Summer in the Canadian Arctic this year in particular has been 5 degrees Celsius above the 30-year average, Copland said.

This has threatened smaller ice caps, which can melt quickly because they don’t have the volume needed for larger glaciers to stay cold. As a glacier disappears, more bedrock is exposed, which heats up and speeds up the melting process.

“The very small ones, we lose them considerably,” he said, citing the researchers’ criticism of satellite imagery. “You feel like you’re on a sinking island looking for these features, and they are great features. It’s not like it’s a little patch of ice that you find in your backyard.

The collapse of the ice shelf on Ellesmere Island also resulted in the loss of the last known Lake Epishelf in the Northern Hemisphere, a geographic feature in which a body of fresh water is dammed by the shelf. ice forms and floats above ocean water.

A research camp, including instruments to measure the flow of water through the ice shelf, was lost when the shelf collapsed. “It’s lucky we weren’t on the ice when this happened,” Carleton University researcher Derek Mueller in Ottawa said in an August 2 blog post.

Ellesmere also lost its two St. Patrick’s Bay ice caps this summer.

“We saw them go, like a person with terminal cancer. It was only a matter of time, ”said Mark Serreze, director of the National Snow and Ice Data Center (NSIDC) in Boulder, Colorado.

Serreze and other NSIDC scientists had published a 2017 study predicting that the ice caps were likely to disappear within five years.

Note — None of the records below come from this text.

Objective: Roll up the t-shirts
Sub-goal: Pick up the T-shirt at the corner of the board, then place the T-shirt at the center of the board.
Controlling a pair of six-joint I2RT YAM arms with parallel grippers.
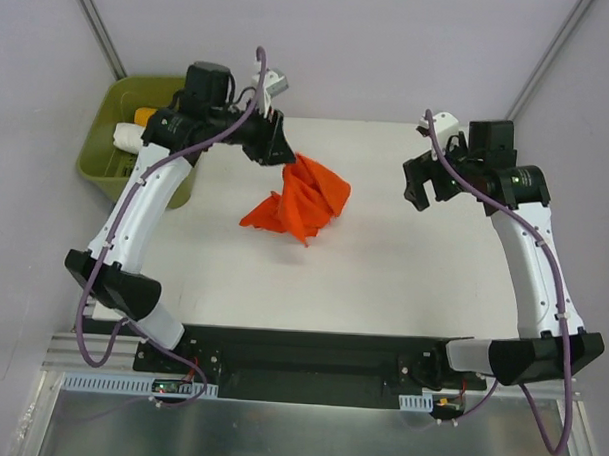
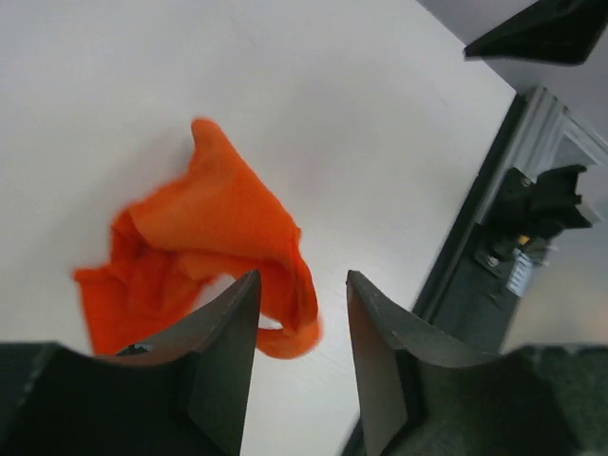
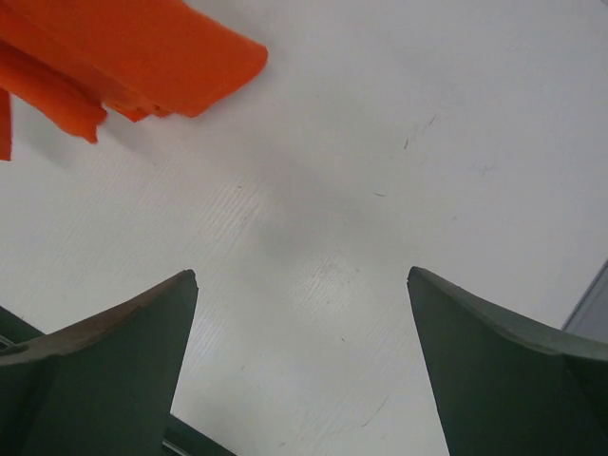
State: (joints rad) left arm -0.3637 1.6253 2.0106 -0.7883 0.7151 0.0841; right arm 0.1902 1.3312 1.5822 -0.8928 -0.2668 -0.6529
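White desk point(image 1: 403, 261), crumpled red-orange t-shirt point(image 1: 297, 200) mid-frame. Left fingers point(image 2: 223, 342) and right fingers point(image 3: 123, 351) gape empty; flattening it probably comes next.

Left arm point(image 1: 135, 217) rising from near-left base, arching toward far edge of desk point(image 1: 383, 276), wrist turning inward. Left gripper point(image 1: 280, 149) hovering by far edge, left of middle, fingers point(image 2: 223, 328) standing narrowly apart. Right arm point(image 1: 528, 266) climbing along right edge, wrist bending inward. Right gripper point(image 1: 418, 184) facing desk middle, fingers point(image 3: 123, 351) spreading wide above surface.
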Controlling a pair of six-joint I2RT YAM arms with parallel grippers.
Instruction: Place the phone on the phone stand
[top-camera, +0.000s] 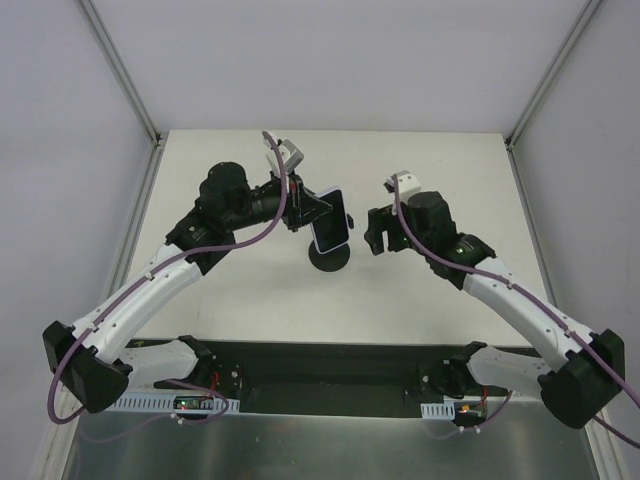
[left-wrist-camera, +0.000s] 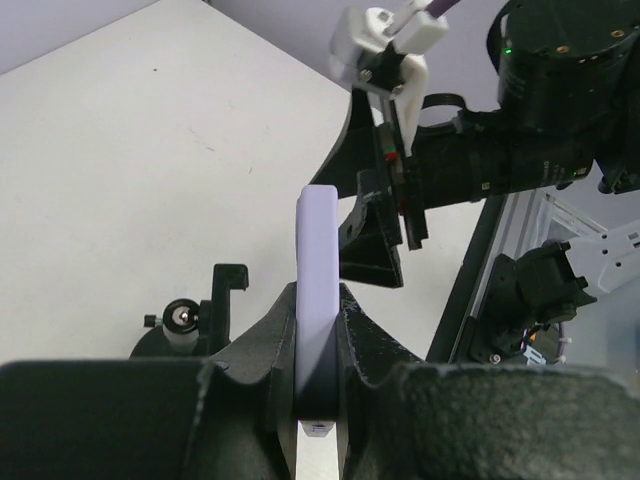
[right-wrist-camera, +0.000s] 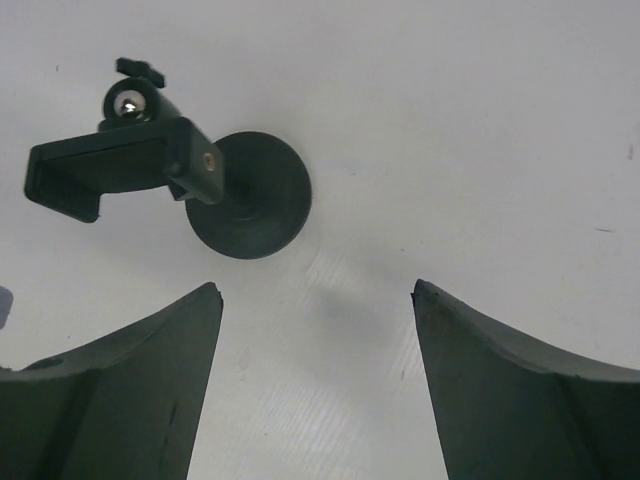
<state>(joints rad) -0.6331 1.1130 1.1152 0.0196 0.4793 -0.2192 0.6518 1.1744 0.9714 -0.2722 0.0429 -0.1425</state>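
Seen from the overhead camera, the phone (top-camera: 332, 222) stands tilted on edge a little above the middle of the frame. Its glossy dark face is ringed by a thin pale rim, and its left end is buried in the left gripper (top-camera: 316, 214), which is clamped on it. Just below, the phone stand (top-camera: 330, 264) shows only part of its round black base. Stem and clamp are hidden behind the phone, so I cannot tell whether the two touch. The right gripper (top-camera: 377, 232) hangs just right of the phone, its black fingers blurring together from here, over the matte white table (top-camera: 250, 290). In the left wrist view the phone (left-wrist-camera: 318, 240) is edge-on, a smooth lavender strip rising from bottom centre, pinched between two black fingers (left-wrist-camera: 262, 345). The phone stand (left-wrist-camera: 185, 318) peeks out at lower left, mostly hidden: a shiny ball and one hooked prong. In the right wrist view the phone stand (right-wrist-camera: 250, 195) sits whole at upper left, with a matte disc base, a blocky bracket clamp and a metal ball. The right gripper (right-wrist-camera: 317, 290) is spread wide, its fingers (right-wrist-camera: 130, 390) cut off by the bottom edge, with only bare table between them. A lavender sliver at the left edge is too small to identify.
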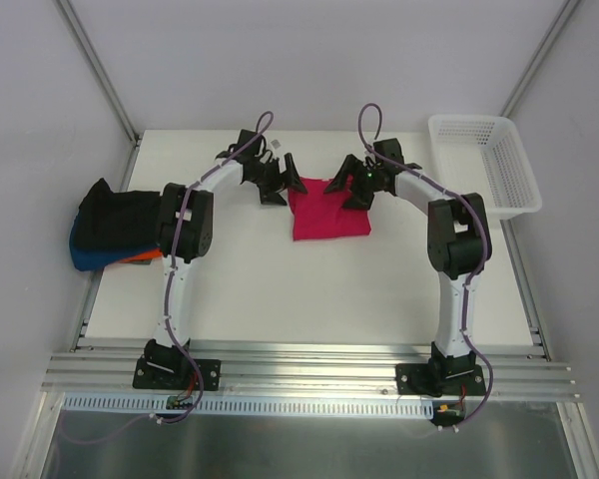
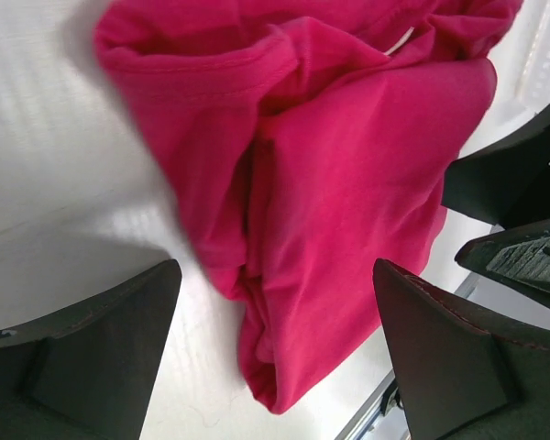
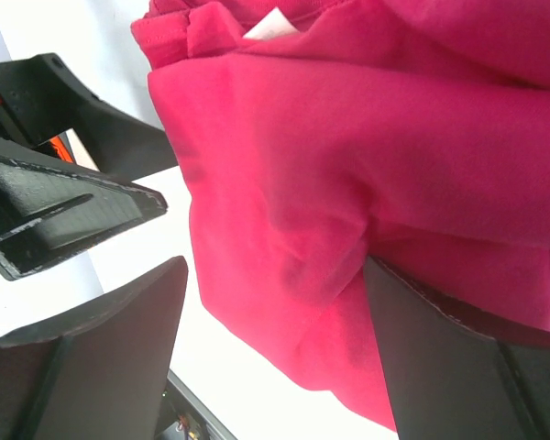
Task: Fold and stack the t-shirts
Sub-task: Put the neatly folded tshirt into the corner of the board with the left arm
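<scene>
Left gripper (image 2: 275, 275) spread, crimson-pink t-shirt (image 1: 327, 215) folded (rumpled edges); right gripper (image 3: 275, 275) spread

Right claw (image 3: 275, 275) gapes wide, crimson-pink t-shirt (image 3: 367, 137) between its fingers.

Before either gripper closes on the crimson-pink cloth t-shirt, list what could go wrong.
The crimson-pink cloth t-shirt lies bunched in layers inside the open left gripper; a pinch may catch only some layers and skew the fold.
The open right gripper sits close to the left one at the shirt's far edge; they might collide.
The pile of black, blue and orange cloth shirts lies beside the left arm's elbow; a swing could drag it.
</scene>
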Action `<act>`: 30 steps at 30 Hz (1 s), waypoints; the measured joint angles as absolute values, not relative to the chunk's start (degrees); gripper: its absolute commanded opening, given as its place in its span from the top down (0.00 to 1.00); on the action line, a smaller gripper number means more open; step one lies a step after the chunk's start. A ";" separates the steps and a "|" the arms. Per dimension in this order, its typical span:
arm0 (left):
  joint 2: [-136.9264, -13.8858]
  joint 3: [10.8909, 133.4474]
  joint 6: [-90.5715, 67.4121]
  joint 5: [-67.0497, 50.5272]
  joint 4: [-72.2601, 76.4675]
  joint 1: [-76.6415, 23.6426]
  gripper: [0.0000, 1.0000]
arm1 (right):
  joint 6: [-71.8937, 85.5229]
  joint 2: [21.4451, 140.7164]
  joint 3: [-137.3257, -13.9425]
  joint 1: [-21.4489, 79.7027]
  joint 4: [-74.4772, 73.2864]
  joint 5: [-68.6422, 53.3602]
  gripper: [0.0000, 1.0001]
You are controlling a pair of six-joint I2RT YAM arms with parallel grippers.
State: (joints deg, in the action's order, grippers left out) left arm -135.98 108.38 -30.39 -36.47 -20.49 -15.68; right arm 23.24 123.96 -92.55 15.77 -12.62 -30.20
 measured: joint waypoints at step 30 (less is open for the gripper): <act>-139.65 108.90 -32.25 -40.84 -16.32 -18.81 0.71 | 23.53 123.26 -92.01 15.79 -12.78 -29.95 0.17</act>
State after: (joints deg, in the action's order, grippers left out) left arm -139.65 108.90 -32.25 -40.84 -16.32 -18.81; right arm 23.53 123.26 -92.01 15.79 -12.78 -29.95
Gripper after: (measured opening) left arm 0.362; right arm 0.829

It is believed that ice caps formed several centuries ago.

The disappearance was confirmed last month, when NASA satellite images of the area revealed a complete lack of snow and ice, said Serreze, who studied caps as a graduate student on his maiden trip. in the Arctic years ago. Back then, he says, caps had seemed like still parts of geography.

“When I was there in the 1980s, I knew every square inch of these ice caps,” he says. “You have the memories. It’s like your first girlfriend.

Meanwhile, two other Ellesmere ice caps – called Murray and Simmons – are also shrinking and are likely to disappear within 10 years, Serreze said.